Musings...
by James E. Hennessy
Chair, Board of Advisors
    June, 1999
Number 4

FADS and FUNDAMENTALS

The One Minute Manager — Management By Objectives — Strategic Planning — Management By Walking Around — Sensitivity Training and T-Groups — Creativity Workshops — Theory X and Y and later Z — Total Quality Management — Reengineering — and many more — each hailed as the answer to an organization's prayers and soon ridiculed as fads.  And yet each contained some good ideas.

I believe there are some fundamentals that any business, not-for-profit or governmental unit should apply to help insure long term success — and if ignored can lead to mediocrity or even significant failure.

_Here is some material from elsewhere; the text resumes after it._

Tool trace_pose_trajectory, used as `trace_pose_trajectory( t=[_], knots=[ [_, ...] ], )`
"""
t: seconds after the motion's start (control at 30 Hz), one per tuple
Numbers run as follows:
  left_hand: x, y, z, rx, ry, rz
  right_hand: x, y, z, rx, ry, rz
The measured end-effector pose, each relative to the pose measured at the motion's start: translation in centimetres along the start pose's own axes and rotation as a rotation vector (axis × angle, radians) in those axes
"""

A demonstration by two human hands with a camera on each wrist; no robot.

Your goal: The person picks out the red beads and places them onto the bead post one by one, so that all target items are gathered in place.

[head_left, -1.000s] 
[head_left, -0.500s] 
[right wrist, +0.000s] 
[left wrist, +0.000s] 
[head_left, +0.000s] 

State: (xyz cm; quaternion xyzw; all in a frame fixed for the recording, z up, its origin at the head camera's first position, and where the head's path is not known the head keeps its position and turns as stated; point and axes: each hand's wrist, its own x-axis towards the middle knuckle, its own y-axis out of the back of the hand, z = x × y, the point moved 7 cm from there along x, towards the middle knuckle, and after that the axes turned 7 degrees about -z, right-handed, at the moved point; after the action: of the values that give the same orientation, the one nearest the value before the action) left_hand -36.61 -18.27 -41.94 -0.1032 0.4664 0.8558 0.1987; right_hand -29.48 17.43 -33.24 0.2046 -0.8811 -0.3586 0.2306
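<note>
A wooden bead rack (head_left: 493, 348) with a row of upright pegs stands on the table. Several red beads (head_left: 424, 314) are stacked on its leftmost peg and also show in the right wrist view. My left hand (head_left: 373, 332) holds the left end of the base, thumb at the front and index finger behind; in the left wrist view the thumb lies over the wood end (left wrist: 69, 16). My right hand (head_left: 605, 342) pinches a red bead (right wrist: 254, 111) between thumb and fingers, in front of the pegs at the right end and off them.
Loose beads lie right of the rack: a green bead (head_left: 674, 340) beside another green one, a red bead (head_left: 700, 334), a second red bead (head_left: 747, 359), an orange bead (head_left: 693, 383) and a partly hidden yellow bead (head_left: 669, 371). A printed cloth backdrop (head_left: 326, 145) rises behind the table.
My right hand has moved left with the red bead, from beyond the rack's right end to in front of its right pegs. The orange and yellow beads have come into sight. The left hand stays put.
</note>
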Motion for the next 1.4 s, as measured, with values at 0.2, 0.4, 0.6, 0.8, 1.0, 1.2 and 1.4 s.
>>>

The first was articulated by Peter Drucker — the purpose of a business is to create a customer.  I suggest a modification — the purpose of any organization is to create and retain satisfied customers, clients, patients, students, taxpayers.

And how is that done?

With the products and services.  Organizations must develop and deliver high quality products and services, continually improving and periodically innovating all aspects of what is important to customers.  They need to measure customer satisfaction, not guess at it.  They should strive to be better than their best competitor.

And how is that all done?

With the people.  All employees, including those at suppliers or partners, must understand the first two fundamentals.  They need to be treated with dignity, recognized and rewarded, encouraged to participate in creating new products and services and improving processes.  They need to be given the tools to do their jobs, including appropriate new technology.  They need to be well trained.  Employees, after sufficient training and coaching, who cannot or will not do what is expected and needed, must be removed.

And how is that all done?

With the leaders.  Only with excellent leadership — and not just at the top, at all levels of the organization. Successful organizations need caring, courageous, creative, serving leaders who set high goals, act ethically, provide resources.  Leaders must go out ahead and show the way.

Test any new management theory or idea against these fundamentals.  If it supports these four fundamentals, adopt it, if it makes sense to you.  If it is in conflict with any of the four, don’t waste your valuable time — or your employees’ time, who will frequently recognize the folly sooner than many managers.